1840s James Pulham invents a cement that can be poured to form rockeries.
1841 Victorian gardener Joseph Paxton creates the glasshouse at Chatsworth. William Hooker starts his role as the new director at the Royal Botanic Gardens, Kew. Alexander Shanks of Arbroath registered a pony-pulled mower that cleared the clippings in 1841.
1844 to 1848 Architect Decimus Burton builds the Palm house at Kew.
1844 The monkey puzzle Araucaria araucana is reintroduced (after its first introduction in 1795).
1845 Glass tax is abolished, making greenhouses and conservatories cheaper and more popular. Conservatories, which made an attractive addition to the side of the house, were used for entertaining more than cultivating plants.
1847 James Hartley produces good quality sheet glass that’s used for greenhouses.
1848 to 1851 Joseph Hooker brings back 28 species of rhododendrons from his expeditions to the Himalayas.
1849 Joseph Paxton is credited with bringing the first the giant water lily into flower at Chatsworth House.
1851 The Great Exhibition of London takes place in Crystal Palace, designed by Joseph Paxton.
1854 Veitch Nurseries starts to sell seeds of Wellingtonia.
1859 Charles Darwin publishes the controversial On the Origin of Species by Natural Selection. Darwin also wrote regular articles for Gardeners’ Chronicles and devoted his later years to detailed studies of plants and the action of earthworms in the soil.
1860s Gnomes were introduced from Germany.
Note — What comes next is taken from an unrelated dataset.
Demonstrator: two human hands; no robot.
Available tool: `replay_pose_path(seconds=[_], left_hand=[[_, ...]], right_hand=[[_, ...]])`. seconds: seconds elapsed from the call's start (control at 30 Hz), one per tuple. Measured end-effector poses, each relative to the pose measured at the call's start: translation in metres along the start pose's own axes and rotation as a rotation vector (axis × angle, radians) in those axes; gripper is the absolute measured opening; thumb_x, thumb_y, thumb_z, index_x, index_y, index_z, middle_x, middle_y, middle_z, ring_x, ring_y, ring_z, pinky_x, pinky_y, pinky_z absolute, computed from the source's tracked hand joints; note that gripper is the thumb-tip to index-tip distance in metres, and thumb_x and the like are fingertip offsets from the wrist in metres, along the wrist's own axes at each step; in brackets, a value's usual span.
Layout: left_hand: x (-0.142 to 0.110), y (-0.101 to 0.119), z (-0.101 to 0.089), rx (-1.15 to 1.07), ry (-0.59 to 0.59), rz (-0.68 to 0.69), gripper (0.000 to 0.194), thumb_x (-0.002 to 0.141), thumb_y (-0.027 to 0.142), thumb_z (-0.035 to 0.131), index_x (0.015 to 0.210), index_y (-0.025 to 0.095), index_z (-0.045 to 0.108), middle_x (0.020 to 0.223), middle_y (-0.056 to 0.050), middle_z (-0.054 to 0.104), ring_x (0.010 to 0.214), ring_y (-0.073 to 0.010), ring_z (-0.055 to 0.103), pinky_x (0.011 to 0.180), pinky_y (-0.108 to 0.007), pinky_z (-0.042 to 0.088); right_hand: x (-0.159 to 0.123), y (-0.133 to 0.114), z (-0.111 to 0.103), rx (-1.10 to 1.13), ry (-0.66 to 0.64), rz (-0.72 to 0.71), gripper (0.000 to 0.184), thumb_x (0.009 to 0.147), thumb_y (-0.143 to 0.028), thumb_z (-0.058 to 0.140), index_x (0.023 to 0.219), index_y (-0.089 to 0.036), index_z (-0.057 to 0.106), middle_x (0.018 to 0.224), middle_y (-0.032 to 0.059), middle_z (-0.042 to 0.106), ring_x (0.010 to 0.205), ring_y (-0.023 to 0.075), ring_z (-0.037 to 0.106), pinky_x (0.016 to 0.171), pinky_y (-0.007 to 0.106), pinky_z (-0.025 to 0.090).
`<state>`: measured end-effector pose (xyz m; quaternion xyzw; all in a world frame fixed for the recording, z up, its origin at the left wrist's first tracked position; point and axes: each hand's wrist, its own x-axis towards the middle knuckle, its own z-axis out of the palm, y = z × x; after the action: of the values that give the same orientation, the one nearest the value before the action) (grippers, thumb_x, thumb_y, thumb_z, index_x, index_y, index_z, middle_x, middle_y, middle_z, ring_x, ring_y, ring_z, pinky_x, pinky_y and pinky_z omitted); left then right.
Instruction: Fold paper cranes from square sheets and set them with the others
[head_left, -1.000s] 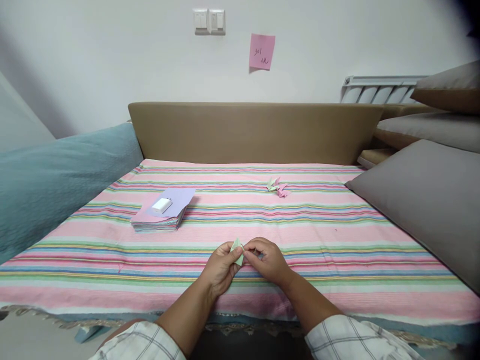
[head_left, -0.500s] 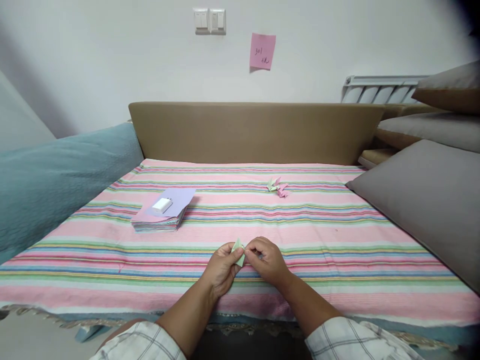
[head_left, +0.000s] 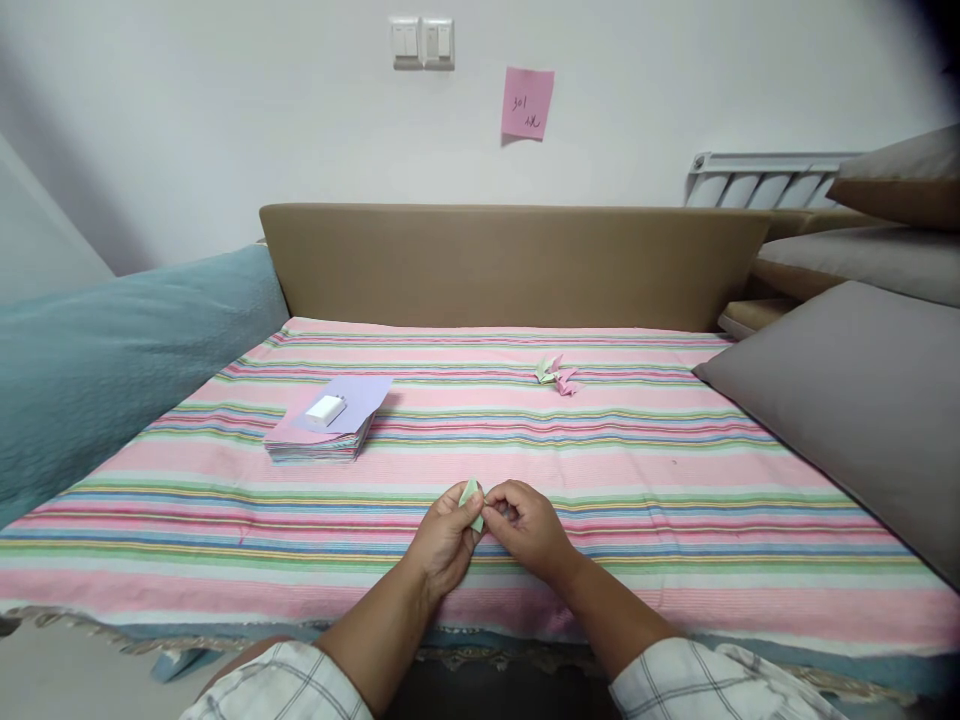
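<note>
We've got plain matt paper in the folded green piece [head_left: 469,492], and the pink folded figure [head_left: 566,382] looks like the same stuff. The stacked sheets [head_left: 311,453] are paper too, smooth and matt on top, while the white plug adapter [head_left: 325,410] reads as hard plastic with a slight sheen. Our striped cover [head_left: 487,427] is woven cloth, a bit ribbed; the teal cover [head_left: 135,330] seems rougher, more textured. We'd call the brown backrest [head_left: 510,265] smooth, kinda leathery.

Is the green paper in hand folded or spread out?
Folded: the green paper is a small, pointed shape with straight edges, pinched in the left hand. Individual creases are too small to tell.
</note>
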<state>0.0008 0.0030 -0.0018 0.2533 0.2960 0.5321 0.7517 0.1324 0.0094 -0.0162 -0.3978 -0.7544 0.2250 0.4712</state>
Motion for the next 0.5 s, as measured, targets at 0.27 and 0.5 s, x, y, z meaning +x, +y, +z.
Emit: replay_pose_path(seconds=[0.27,0.5], left_hand=[[0.0049,-0.0031,-0.0034,-0.036,0.075,0.011,0.023,0.059,0.021,0.079,0.074,0.013,0.064,0.074,-0.002,0.065,0.070,-0.0119,0.060,0.065,-0.023,0.049],[0.0045,-0.0049,-0.0048,0.035,0.150,0.007,0.023,0.054,0.021,0.082,0.063,0.013,0.062,0.062,0.001,0.063,0.060,-0.0096,0.058,0.056,-0.020,0.048]], right_hand=[[0.0006,0.0067,0.0033,0.239,-0.014,0.260,0.017,0.077,-0.033,0.055,0.068,-0.019,0.055,0.058,-0.0034,0.048,0.051,0.0097,0.042,0.048,0.022,0.037],[0.0050,0.0053,-0.0014,0.489,0.039,0.315,0.024,0.078,-0.043,0.054,0.077,-0.019,0.055,0.064,-0.0021,0.050,0.058,0.0116,0.046,0.054,0.024,0.040]])
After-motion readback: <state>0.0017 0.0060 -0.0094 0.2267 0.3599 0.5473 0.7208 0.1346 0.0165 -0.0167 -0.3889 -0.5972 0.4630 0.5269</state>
Sir Charles Isham built a rockery in 1847 at Lamport Hall in Northamptonshire, which he filled with gnomes 20 years later. One still survives – who’s insured for £1m.
1861 The Horticultural Society becomes the Royal Horticultural Society.
1865 Joseph Hooker takes over from his father William Hooker as director of Kew.
1870 The Wild Garden by William Robinson promotes the idea of natural-looking planting schemes.
1874 The pesticide DDT is synthesised by Othmar Zeider. DDT is banned in 1972.
1887 The council introduces the Allotment Act. The council makes land available at a reasonable rent for the public to grow plants on.
1895 The National Trust is founded by Miss Octavia Hill, Sir Robert Hunter and Canon Hardwicke Rawnsley. The Trust was set up ‘to act as a guardian for the nation in the acquisition and protection of threatened coastline, countryside and buildings’. The first women gardeners are employed at The Royal Botanic Gardens, Kew.
1897 The Victoria Medal of Honour in Horticulture, is established by the RHS. The medal is awarded to people who’ve made an important contribution to gardening, such as Alan Titchmarsh and Christopher Lloyd.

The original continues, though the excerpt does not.